-- Your assignment --
Repeat the whole listing exactly as written.

-- Recorded information --
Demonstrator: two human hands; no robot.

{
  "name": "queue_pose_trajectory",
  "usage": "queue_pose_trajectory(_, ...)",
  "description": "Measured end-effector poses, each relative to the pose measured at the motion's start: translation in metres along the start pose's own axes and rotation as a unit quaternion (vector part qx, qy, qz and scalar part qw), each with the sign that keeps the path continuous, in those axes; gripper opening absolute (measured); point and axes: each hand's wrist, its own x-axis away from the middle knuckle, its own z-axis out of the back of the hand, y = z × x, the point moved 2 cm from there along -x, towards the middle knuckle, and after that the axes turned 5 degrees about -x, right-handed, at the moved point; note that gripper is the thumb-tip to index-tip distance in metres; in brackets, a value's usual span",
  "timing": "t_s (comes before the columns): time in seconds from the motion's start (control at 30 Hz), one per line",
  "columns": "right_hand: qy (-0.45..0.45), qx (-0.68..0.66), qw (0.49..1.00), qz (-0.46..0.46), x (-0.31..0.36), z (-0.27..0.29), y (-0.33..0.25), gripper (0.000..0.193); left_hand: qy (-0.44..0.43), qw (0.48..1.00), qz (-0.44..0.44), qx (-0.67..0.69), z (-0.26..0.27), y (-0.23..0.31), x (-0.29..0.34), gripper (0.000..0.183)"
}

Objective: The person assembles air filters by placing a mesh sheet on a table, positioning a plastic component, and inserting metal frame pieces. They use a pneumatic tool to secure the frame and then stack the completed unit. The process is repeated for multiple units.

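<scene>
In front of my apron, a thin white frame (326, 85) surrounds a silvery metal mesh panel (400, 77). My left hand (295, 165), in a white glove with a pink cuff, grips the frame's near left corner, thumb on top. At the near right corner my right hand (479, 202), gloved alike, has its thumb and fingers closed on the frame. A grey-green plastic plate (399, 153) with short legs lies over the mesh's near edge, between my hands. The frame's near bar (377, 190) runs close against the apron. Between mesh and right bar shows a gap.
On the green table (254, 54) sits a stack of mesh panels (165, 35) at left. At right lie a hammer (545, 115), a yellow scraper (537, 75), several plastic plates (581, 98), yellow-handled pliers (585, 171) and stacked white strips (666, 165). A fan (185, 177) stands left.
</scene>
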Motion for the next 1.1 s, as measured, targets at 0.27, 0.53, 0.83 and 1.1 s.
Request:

-- Response area --
Demonstrator: two human hands; no robot.

{
  "name": "queue_pose_trajectory",
  "usage": "queue_pose_trajectory(_, ...)",
  "description": "Measured end-effector poses, each relative to the pose measured at the motion's start: translation in metres along the start pose's own axes and rotation as a unit quaternion (vector part qx, qy, qz and scalar part qw), each with the sign that keeps the path continuous, in those axes; gripper opening absolute (measured); point and axes: each hand's wrist, its own x-axis away from the middle knuckle, its own z-axis out of the back of the hand, y = z × x, the point moved 2 cm from there along -x, towards the middle knuckle, and after that the axes turned 5 degrees about -x, right-handed, at the moved point; note that gripper is the thumb-tip to index-tip distance in metres; in brackets, a value's usual span",
  "timing": "t_s (comes before the columns): time in seconds from the motion's start (control at 30 Hz), one per line",
  "columns": "right_hand: qy (-0.45..0.45), qx (-0.68..0.66), qw (0.49..1.00), qz (-0.46..0.46), x (-0.31..0.36), z (-0.27..0.29), y (-0.33..0.25), gripper (0.000..0.193); left_hand: qy (-0.44..0.43), qw (0.48..1.00), qz (-0.44..0.44), qx (-0.67..0.69), z (-0.26..0.27), y (-0.23..0.31), x (-0.29..0.34), gripper (0.000..0.183)"
}

Objective: The person assembles air filters by placing a mesh sheet on a table, positioning a plastic component, and inserting metal frame pieces. They use a pneumatic tool to secure the frame and then stack the completed unit. The process is repeated for multiple units.

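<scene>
In front of my apron, a thin white frame (326, 85) surrounds a silvery metal mesh panel (400, 77). My left hand (295, 165), in a white glove with a pink cuff, grips the frame's near left corner, thumb on top. At the near right corner my right hand (479, 202), gloved alike, has its thumb and fingers closed on the frame. A grey-green plastic plate (399, 153) with short legs lies over the mesh's near edge, between my hands. The frame's near bar (377, 190) runs close against the apron. Between mesh and right bar shows a gap.
On the green table (254, 54) sits a stack of mesh panels (165, 35) at left. At right lie a hammer (545, 115), a yellow scraper (537, 75), several plastic plates (581, 98), yellow-handled pliers (585, 171) and stacked white strips (666, 165). A fan (185, 177) stands left.
</scene>
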Motion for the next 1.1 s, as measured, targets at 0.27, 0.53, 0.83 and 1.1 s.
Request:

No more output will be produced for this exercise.